Publié le 11-03-2007 à 17h21. (mis à jour le 16-09-2007 à 11h17.)
Deuxième funiculaire à grimper sur la colline de Fourvière, c’est, de toutes les installations de ce type à Lyon, celle qui est en plus forte pente. Son rôle principal est moins de desservir une population importante, que de relier la basilique à la ville qui est à ses pieds.
La ligne, initialement prévue comme devant être réalisée en antenne depuis la station des Minimes, est finalement amorcée à Saint-Jean.
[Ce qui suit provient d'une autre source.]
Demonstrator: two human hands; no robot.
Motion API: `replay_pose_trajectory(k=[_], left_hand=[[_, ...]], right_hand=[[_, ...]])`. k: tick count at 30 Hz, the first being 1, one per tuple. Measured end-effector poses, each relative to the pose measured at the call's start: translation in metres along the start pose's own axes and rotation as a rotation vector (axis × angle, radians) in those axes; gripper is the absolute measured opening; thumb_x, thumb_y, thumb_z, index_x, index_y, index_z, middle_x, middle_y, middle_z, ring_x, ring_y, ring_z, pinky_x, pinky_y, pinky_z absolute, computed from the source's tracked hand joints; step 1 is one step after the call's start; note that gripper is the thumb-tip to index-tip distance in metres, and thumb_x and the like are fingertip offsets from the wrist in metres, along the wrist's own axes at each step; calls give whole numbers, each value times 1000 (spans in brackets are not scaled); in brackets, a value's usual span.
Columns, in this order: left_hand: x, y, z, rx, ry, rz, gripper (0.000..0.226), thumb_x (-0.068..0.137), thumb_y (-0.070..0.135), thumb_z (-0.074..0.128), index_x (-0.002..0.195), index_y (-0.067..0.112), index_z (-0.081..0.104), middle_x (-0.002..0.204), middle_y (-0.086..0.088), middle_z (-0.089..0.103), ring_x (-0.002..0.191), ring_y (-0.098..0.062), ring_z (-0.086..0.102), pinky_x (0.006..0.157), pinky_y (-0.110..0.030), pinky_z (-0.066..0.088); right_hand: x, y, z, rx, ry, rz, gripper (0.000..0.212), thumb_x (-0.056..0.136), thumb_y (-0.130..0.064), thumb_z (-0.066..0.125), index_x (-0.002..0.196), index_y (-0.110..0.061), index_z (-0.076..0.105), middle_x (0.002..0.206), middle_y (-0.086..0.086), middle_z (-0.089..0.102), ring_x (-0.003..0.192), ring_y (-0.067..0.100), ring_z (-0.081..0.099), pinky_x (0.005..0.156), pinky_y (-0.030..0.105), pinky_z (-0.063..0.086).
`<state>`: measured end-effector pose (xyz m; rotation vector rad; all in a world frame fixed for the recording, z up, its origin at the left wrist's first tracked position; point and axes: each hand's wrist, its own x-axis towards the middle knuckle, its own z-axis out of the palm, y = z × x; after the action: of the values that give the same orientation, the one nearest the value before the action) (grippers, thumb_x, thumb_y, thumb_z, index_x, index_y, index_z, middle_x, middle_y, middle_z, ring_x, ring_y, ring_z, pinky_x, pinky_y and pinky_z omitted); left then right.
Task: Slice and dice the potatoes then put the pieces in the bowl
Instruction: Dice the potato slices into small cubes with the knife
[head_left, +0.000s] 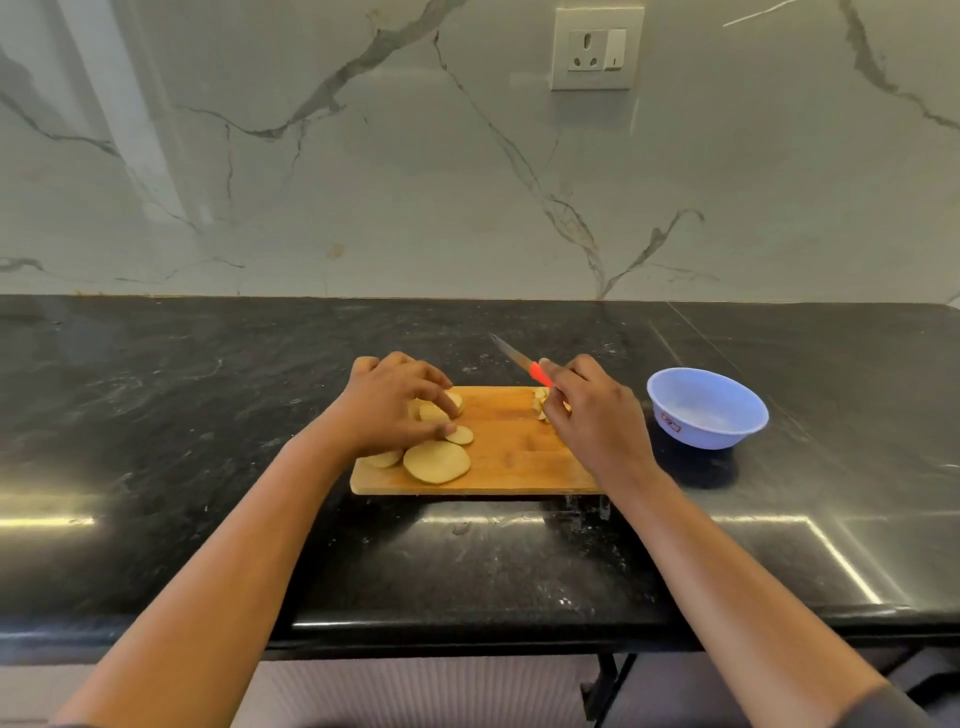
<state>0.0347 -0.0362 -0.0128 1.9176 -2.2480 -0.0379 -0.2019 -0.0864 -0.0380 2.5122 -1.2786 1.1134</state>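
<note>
Bowl (719, 435) bears a small red label (670, 422), its writing unreadable.

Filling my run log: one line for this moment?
left hand holds potato slices | right hand holds knife near diced pieces | bowl looks empty

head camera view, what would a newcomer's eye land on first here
Most striking is the wooden cutting board at the centre of the black counter, strewn with pale potato slices that the left hand pinches. At the board's right end the right hand grips a knife with a bright red handle, its blade pointing away from the person. Just right of the board stands a light blue bowl, which looks empty.
</note>
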Motion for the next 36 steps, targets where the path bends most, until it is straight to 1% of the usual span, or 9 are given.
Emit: replay_pose_trajectory(k=[4,9,12,14,18,23,26,31,36], left_hand=[[7,7,1,138,-72,23,32,87,60,52,112,44,63,149,17,33,140,-12,19,111,-47,9],[27,16,-4,157,-137,-25,24,80,57,64,95,38,64,145,14,40,135,-15,27,104,-45,19],[33,17,-6,77,-136,-19,20,78,52,70,85,37,58,130,13,51,125,-14,36,96,-40,22],[36,20,-6,-8,-135,1,19,79,45,73,87,34,60,107,15,58,112,-11,48,92,-37,25],[53,26,-3,-219,-123,16,11,80,34,74,84,31,65,87,15,66,92,-5,59,101,-43,33],[66,33,9,-19,-4,-1,18,91,42,58,107,39,66,104,16,65,102,-7,54,90,-31,26],[55,24,8,61,61,-14,26,94,43,53,119,42,60,115,15,64,109,-7,53,90,-31,24],[39,20,7,109,35,-17,36,89,52,53,124,44,56,118,13,60,102,-6,46,95,-32,24],[40,22,13,139,23,1,37,91,49,52,128,45,54,125,9,59,115,-12,46,98,-32,23]], right_hand=[[-5,5,0,51,13,25,33,85,-8,65,117,-8,66,82,1,55,62,9,49,51,10,30],[-5,4,0,89,-15,116,35,87,-11,63,122,-12,63,89,2,58,72,9,51,57,9,29],[-4,3,-1,107,-7,155,35,88,-12,62,123,-12,63,90,2,58,74,8,49,57,9,27],[-5,3,-3,118,2,182,34,89,-13,61,123,-12,63,89,0,56,74,8,48,56,9,26],[-4,6,-5,125,-8,234,34,90,-15,59,124,-12,62,95,2,60,78,6,48,59,7,28],[-5,3,-8,148,-54,267,34,90,-18,58,123,-13,63,102,2,62,84,6,49,63,7,31],[-3,-1,-13,144,-114,270,33,92,-19,56,123,-16,63,108,2,63,94,11,55,75,20,41],[-3,-11,-23,125,-227,265,35,95,-20,53,130,-19,57,126,-1,61,115,13,54,94,24,39],[-6,-15,-27,98,-261,275,36,95,-21,53,131,-21,56,127,-2,61,115,12,55,95,25,41]])
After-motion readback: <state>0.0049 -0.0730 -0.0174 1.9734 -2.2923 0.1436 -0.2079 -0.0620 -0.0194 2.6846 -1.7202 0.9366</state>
Concédé à la Compagnie du chemin de fer de Fourvière et de l’Ouest Lyonnais (FOL) par le département du Rhône le 22 juin 1896, la ligne est ouverte le 6 décembre 1900. Reprise par l’OTL en 1911, en même temps que les autres infrastructures du FOL, elle est intégrée dans le réseau de transport urbain.

Le 10 novembre 1932, une des cabine part en dérive depuis la gare haute alors que des opérations d’entretien sont en cours. Il n’y aura pas de victimes, bien que deux ouvriers se soient trouvés à bord, et que le véhicule ait percuté de plein fouet un immeuble.
En 1970, la ficelle est entièrement modernisée après un arrêt d’exploitation de huit mois entre le 24 mai et le 11 décembre. À cette occasion, la voie, les cabines et la machinerie sont changées. À l’occasion, elle est aussi légèrement raccourcie en gare Saint-Jean, ave une longueur totale de 427 mètres au lieu de 431.
Enfin, entre le 28 avril 1985 et 31 janvier 1989, concomitamment à la construction de la ligne D du métro, la station terminus Saint-Jean rebaptisée Vieux Lyon – Cathédrale Saint Jean ainsi que le pont métallique sur la rue Tramassac sont entièrement reconstruite, ce qui occasionne des interruptions de service, mais surtout un report temporaire du terminus de Saint-Jean à l’amont de la rue Tramassac, sur un quai provisoire en pleine rampe.